▶ _Instructions to follow_
From the line that contains "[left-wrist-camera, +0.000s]" down to the last line of the data below, transcribe every line exactly.

▶ _Supplied information_
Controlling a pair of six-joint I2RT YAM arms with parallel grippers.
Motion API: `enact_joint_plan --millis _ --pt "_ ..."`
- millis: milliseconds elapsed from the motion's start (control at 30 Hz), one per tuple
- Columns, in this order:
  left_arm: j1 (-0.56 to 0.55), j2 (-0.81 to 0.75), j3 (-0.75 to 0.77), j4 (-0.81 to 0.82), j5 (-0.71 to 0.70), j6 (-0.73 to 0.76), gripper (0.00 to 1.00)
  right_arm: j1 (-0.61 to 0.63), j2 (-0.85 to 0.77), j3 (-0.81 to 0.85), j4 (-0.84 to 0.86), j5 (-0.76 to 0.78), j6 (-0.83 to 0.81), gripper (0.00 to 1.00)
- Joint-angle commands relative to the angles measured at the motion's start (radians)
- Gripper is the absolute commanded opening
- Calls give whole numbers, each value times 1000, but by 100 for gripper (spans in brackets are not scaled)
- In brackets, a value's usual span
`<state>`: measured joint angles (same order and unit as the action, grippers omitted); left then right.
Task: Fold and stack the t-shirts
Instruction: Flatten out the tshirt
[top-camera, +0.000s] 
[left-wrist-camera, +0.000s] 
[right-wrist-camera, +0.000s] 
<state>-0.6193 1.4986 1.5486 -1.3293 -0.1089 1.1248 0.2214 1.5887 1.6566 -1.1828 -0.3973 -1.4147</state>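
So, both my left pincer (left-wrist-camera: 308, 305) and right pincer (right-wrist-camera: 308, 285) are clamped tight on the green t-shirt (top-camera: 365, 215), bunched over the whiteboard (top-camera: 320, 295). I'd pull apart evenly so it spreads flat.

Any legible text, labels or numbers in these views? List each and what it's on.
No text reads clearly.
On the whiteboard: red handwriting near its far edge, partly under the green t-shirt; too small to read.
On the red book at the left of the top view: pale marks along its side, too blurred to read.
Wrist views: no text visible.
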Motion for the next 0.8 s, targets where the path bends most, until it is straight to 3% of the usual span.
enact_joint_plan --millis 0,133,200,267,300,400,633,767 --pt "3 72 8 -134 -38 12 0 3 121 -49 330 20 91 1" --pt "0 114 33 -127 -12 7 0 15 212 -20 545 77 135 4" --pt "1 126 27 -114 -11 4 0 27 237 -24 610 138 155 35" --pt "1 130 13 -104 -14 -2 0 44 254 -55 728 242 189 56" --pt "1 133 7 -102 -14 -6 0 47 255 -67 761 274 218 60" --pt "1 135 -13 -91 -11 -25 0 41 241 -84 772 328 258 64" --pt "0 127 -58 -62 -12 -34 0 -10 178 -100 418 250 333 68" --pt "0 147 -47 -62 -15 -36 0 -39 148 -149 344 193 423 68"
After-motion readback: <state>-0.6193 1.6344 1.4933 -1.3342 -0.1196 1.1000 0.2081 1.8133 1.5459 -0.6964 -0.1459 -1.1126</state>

▶ _Solution for this problem_
[left-wrist-camera, +0.000s] 
[right-wrist-camera, +0.000s] 
<state>-0.6193 1.4986 1.5486 -1.3293 -0.1089 1.1248 0.2214 1.5887 1.6566 -1.1828 -0.3973 -1.4147</state>
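So, both my left pincer (left-wrist-camera: 308, 305) and right pincer (right-wrist-camera: 308, 285) are clamped tight on the green t-shirt (top-camera: 365, 215), bunched over the whiteboard (top-camera: 320, 295). I'd pull apart evenly so it spreads flat.

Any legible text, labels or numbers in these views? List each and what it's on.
No text reads clearly.
On the whiteboard: red handwriting near its far edge, partly under the green t-shirt; too small to read.
On the red book at the left of the top view: pale marks along its side, too blurred to read.
Wrist views: no text visible.
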Motion for the next 0.8 s, targets where the path bends most, until it is straight to 3% of the usual span.
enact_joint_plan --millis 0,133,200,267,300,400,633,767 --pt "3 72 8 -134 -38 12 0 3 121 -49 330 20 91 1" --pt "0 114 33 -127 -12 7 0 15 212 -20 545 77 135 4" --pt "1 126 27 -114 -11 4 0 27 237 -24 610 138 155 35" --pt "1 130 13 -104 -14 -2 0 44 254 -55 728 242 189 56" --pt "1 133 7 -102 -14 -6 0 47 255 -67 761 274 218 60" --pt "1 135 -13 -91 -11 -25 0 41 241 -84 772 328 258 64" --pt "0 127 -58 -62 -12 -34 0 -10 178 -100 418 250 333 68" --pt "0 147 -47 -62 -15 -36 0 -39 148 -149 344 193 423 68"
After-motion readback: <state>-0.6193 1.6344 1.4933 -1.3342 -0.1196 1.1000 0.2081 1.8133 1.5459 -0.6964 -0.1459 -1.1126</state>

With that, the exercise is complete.